▶ _Task instructions_
The expected answer is the set of lines in the data below between the line holding "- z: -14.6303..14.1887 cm" and the line holding "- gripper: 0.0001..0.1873", inclusive, written out exactly.

Data entries
^^^^^^^^^^^^^^^^

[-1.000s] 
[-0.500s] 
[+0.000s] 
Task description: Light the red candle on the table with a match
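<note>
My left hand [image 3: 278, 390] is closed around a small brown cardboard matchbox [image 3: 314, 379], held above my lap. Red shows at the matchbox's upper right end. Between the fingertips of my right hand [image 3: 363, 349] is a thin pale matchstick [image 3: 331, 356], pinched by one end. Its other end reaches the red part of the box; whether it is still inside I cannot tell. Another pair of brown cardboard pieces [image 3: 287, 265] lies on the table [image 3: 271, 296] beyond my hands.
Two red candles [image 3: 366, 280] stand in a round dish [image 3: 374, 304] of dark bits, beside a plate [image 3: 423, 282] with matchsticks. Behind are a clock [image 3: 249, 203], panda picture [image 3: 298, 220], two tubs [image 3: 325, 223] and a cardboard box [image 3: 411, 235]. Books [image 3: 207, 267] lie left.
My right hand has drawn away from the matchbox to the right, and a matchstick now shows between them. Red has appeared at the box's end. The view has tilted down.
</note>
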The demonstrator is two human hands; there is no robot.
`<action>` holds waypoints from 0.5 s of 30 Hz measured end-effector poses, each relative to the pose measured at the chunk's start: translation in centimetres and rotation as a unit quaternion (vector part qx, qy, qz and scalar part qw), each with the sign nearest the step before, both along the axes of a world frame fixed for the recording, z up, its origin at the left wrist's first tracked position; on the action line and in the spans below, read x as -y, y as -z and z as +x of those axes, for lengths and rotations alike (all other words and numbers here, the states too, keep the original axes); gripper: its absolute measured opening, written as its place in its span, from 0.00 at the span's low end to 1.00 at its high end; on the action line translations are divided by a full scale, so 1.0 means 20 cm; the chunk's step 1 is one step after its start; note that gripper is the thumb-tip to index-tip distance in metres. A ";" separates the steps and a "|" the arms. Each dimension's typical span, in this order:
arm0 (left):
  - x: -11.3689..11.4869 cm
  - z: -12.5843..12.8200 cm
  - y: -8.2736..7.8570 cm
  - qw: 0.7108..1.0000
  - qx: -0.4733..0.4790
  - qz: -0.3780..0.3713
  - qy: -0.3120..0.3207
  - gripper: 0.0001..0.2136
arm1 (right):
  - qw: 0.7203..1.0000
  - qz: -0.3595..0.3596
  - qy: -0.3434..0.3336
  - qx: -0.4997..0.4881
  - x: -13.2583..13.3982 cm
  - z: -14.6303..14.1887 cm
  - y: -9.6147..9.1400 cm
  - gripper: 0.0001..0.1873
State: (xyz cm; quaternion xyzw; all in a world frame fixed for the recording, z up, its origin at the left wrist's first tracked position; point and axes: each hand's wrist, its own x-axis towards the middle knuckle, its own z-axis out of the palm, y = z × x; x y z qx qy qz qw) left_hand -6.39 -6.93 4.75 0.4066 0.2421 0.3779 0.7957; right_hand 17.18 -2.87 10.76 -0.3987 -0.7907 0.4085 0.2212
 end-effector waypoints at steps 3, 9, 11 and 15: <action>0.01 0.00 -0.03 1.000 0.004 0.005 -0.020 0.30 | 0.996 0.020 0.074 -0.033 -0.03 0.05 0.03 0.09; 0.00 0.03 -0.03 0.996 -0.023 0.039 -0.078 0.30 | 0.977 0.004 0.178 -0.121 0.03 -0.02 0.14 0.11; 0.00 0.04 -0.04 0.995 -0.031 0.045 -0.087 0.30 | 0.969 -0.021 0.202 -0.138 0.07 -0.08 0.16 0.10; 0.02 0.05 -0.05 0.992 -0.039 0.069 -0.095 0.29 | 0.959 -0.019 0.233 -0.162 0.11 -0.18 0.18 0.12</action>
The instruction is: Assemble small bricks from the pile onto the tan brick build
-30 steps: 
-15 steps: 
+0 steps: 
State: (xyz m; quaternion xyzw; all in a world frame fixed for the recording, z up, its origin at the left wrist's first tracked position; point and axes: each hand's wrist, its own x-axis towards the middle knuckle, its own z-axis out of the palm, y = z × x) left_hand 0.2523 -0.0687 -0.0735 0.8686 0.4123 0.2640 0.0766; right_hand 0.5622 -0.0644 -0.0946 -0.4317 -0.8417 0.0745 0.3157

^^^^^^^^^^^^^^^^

▶ _Result_
  - z: -14.6303..14.1887 cm
  - y: -9.6147..9.1400 cm
  - gripper: 0.0001..0.1873

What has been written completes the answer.